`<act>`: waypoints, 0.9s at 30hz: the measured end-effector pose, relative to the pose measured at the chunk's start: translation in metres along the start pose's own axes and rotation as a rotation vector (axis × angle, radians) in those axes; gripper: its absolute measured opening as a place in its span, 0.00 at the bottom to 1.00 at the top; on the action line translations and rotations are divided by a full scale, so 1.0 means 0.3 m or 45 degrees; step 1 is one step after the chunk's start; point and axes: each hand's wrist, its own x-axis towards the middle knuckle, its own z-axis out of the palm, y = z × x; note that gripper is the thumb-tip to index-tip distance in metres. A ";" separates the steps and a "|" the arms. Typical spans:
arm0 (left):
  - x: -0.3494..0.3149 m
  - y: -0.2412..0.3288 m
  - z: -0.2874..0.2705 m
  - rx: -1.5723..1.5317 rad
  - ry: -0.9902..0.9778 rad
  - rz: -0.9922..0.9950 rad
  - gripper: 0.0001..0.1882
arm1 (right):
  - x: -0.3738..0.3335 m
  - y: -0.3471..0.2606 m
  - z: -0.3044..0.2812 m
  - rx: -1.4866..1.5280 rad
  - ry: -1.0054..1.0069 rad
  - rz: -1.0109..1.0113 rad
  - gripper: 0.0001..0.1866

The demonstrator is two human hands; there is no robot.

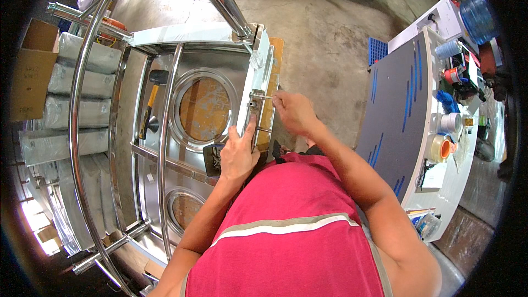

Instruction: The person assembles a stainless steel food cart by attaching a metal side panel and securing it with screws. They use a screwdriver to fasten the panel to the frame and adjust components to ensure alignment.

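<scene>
My right hand (297, 112) pinches the outer end of a thin metal rod (265, 97). The rod's other end meets a small metal fitting (255, 100) on the near side rail of a stainless steel frame (253, 78). Just below that fitting, my left hand (240, 155) rests on the rail, index finger stretched toward the fitting and nothing visibly gripped. A small dark box of screws (213, 160) sits beside its wrist. Another short metal rod (264, 129) sticks out of the rail lower down.
Inside the frame lies a hammer (150, 102) beside a round metal ring (177, 111). Polished tubes (165, 148) cross over it. Wrapped packages (82, 104) and a cardboard box (37, 71) stand left. On the right is a cluttered table (465, 162) with tape rolls (441, 148).
</scene>
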 end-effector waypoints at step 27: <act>-0.023 -0.003 0.021 0.026 0.310 0.101 0.40 | 0.087 0.053 -0.036 0.497 -0.502 0.172 0.11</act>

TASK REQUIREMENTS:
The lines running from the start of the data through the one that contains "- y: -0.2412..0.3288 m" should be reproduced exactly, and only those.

COMPLETED TASK:
`<act>`: waypoints, 0.9s at 30hz: the measured end-effector pose, relative to the pose measured at the chunk's start: translation in metres along the start pose's own axes and rotation as a rotation vector (axis × angle, radians) in those axes; gripper: its absolute measured opening as a place in its span, 0.00 at the bottom to 1.00 at the top; on the action line translations and rotations are divided by a full scale, so 1.0 means 0.3 m or 45 degrees; step 1 is one step after the chunk's start; point and axes: each hand's wrist, its own x-axis towards the middle knuckle, its own z-axis out of the palm, y = z × x; note that gripper is the thumb-tip to index-tip distance in metres. A ";" separates the steps and a "|" the arms. Typical spans:
arm0 (left):
  - x: -0.3494..0.3149 m
  - y: -0.2412..0.3288 m

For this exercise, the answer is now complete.